## Problem
The reply should return the data in full, exactly as written.

──────── Dataset content ────────

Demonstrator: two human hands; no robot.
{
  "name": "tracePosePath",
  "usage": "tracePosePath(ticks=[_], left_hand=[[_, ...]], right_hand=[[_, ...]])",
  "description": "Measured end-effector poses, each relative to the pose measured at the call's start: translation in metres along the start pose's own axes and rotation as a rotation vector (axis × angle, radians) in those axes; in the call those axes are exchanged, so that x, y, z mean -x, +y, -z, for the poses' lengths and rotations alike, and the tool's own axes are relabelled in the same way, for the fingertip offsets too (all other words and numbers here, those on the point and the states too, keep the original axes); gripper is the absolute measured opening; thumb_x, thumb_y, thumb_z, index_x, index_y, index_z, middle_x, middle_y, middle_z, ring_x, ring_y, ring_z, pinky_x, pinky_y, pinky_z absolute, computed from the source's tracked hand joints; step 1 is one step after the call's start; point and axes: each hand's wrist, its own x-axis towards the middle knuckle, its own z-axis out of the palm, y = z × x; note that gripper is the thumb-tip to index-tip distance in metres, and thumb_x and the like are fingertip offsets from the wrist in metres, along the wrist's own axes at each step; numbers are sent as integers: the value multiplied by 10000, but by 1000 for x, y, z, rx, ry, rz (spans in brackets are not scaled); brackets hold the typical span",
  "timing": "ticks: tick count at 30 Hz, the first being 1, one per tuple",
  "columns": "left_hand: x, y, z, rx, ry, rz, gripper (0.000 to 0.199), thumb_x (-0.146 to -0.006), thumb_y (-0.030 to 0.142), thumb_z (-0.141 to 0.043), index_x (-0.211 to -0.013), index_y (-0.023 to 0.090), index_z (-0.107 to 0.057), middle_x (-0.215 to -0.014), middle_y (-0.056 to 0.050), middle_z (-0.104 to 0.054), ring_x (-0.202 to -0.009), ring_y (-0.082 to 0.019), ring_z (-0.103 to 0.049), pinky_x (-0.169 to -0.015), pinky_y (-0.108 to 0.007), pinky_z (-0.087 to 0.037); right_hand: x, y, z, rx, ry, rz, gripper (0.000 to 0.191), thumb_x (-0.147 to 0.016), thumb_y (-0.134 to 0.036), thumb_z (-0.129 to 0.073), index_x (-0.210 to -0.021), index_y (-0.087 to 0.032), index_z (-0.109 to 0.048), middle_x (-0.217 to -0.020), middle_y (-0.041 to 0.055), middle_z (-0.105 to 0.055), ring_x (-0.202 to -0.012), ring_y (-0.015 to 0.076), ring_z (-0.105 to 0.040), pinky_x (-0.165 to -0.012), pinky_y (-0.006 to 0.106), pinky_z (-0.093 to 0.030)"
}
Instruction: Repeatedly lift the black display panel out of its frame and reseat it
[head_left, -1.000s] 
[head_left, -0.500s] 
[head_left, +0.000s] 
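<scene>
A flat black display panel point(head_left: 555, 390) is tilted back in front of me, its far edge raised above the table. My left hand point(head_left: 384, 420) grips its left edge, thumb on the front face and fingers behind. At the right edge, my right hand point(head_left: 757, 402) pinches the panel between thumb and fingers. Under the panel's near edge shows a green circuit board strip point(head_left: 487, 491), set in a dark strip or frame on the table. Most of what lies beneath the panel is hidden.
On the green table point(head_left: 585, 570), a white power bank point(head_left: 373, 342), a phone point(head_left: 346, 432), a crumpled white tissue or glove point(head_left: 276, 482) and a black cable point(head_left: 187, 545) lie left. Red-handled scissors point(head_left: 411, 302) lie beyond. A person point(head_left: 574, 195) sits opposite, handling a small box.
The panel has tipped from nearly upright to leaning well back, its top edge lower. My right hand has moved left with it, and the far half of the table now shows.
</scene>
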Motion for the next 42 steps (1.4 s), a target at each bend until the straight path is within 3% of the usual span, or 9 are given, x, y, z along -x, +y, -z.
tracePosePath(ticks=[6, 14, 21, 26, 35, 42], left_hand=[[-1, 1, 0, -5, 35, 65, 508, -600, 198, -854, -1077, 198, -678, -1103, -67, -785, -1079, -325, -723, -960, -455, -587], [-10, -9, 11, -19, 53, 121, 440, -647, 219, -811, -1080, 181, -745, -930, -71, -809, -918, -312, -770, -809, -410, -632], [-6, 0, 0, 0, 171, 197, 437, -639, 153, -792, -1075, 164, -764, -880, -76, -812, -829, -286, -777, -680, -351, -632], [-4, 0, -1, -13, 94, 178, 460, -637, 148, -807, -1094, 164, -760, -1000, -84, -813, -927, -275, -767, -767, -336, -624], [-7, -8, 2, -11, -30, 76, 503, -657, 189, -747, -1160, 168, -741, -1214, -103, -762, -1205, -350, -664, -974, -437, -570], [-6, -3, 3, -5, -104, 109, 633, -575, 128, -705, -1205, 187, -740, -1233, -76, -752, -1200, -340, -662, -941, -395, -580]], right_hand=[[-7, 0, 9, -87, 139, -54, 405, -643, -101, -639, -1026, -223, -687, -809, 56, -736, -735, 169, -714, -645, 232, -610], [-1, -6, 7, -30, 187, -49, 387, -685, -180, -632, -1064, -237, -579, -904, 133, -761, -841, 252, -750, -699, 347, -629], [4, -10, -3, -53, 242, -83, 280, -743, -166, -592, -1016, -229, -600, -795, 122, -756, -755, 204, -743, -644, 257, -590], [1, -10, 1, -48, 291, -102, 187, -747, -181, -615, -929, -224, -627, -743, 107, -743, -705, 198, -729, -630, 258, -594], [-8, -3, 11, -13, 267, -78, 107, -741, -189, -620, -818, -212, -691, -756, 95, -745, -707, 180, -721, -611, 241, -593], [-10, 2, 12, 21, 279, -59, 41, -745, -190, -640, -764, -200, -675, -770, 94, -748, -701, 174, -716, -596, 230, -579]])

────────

## Task response
Demonstrator: two human hands; no robot.
{
  "name": "tracePosePath",
  "usage": "tracePosePath(ticks=[_], left_hand=[[_, ...]], right_hand=[[_, ...]])",
  "description": "Measured end-effector poses, each relative to the pose measured at the call's start: translation in metres along the start pose's own axes and rotation as a rotation vector (axis × angle, radians) in those axes; in the call those axes are exchanged, so that x, y, z mean -x, +y, -z, for the poses' lengths and rotations alike, and the tool's own axes are relabelled in the same way, for the fingertip offsets too (all other words and numbers here, those on the point and the states too, keep the original axes); gripper is the absolute measured opening; thumb_x, thumb_y, thumb_z, index_x, index_y, index_z, middle_x, middle_y, middle_z, ring_x, ring_y, ring_z, pinky_x, pinky_y, pinky_z absolute, computed from the source's tracked hand joints; step 1 is one step after the call's start; point and axes: each hand's wrist, its own x-axis towards the middle knuckle, its own z-axis out of the palm, y = z × x; note that gripper is the thumb-tip to index-tip distance in metres, and thumb_x and the like are fingertip offsets from the wrist in metres, along the wrist's own axes at each step; numbers are sent as integers: the value multiplied by 10000, but by 1000 for x, y, z, rx, ry, rz (spans in brackets are not scaled); brackets hold the typical span",
  "timing": "ticks: tick count at 30 Hz, the first being 1, one per tuple",
  "columns": "left_hand: x, y, z, rx, ry, rz, gripper (0.000 to 0.199), thumb_x (-0.146 to -0.006), thumb_y (-0.030 to 0.142), thumb_z (-0.141 to 0.043), index_x (-0.211 to -0.013), index_y (-0.023 to 0.090), index_z (-0.107 to 0.057), middle_x (-0.215 to -0.014), middle_y (-0.056 to 0.050), middle_z (-0.104 to 0.054), ring_x (-0.202 to -0.009), ring_y (-0.082 to 0.019), ring_z (-0.103 to 0.049), pinky_x (-0.169 to -0.015), pinky_y (-0.108 to 0.007), pinky_z (-0.087 to 0.037); right_hand: x, y, z, rx, ry, rz, gripper (0.000 to 0.191), thumb_x (-0.147 to 0.016), thumb_y (-0.134 to 0.036), thumb_z (-0.129 to 0.073), index_x (-0.210 to -0.021), index_y (-0.087 to 0.032), index_z (-0.109 to 0.048), middle_x (-0.217 to -0.020), middle_y (-0.041 to 0.055), middle_z (-0.105 to 0.055), ring_x (-0.202 to -0.012), ring_y (-0.015 to 0.076), ring_z (-0.105 to 0.040), pinky_x (-0.165 to -0.012), pinky_y (-0.006 to 0.106), pinky_z (-0.093 to 0.030)"
}
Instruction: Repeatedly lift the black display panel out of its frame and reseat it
[head_left, -1.000s] 
[head_left, -0.500s] 
[head_left, +0.000s] 
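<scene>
A flat black display panel point(head_left: 555, 390) is tilted back in front of me, its far edge raised above the table. My left hand point(head_left: 384, 420) grips its left edge, thumb on the front face and fingers behind. At the right edge, my right hand point(head_left: 757, 402) pinches the panel between thumb and fingers. Under the panel's near edge shows a green circuit board strip point(head_left: 487, 491), set in a dark strip or frame on the table. Most of what lies beneath the panel is hidden.
On the green table point(head_left: 585, 570), a white power bank point(head_left: 373, 342), a phone point(head_left: 346, 432), a crumpled white tissue or glove point(head_left: 276, 482) and a black cable point(head_left: 187, 545) lie left. Red-handled scissors point(head_left: 411, 302) lie beyond. A person point(head_left: 574, 195) sits opposite, handling a small box.
The panel has tipped from nearly upright to leaning well back, its top edge lower. My right hand has moved left with it, and the far half of the table now shows.
</scene>
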Motion for the next 42 steps (1.4 s), a target at each bend until the straight path is within 3% of the usual span, or 9 are given, x, y, z along -x, +y, -z.
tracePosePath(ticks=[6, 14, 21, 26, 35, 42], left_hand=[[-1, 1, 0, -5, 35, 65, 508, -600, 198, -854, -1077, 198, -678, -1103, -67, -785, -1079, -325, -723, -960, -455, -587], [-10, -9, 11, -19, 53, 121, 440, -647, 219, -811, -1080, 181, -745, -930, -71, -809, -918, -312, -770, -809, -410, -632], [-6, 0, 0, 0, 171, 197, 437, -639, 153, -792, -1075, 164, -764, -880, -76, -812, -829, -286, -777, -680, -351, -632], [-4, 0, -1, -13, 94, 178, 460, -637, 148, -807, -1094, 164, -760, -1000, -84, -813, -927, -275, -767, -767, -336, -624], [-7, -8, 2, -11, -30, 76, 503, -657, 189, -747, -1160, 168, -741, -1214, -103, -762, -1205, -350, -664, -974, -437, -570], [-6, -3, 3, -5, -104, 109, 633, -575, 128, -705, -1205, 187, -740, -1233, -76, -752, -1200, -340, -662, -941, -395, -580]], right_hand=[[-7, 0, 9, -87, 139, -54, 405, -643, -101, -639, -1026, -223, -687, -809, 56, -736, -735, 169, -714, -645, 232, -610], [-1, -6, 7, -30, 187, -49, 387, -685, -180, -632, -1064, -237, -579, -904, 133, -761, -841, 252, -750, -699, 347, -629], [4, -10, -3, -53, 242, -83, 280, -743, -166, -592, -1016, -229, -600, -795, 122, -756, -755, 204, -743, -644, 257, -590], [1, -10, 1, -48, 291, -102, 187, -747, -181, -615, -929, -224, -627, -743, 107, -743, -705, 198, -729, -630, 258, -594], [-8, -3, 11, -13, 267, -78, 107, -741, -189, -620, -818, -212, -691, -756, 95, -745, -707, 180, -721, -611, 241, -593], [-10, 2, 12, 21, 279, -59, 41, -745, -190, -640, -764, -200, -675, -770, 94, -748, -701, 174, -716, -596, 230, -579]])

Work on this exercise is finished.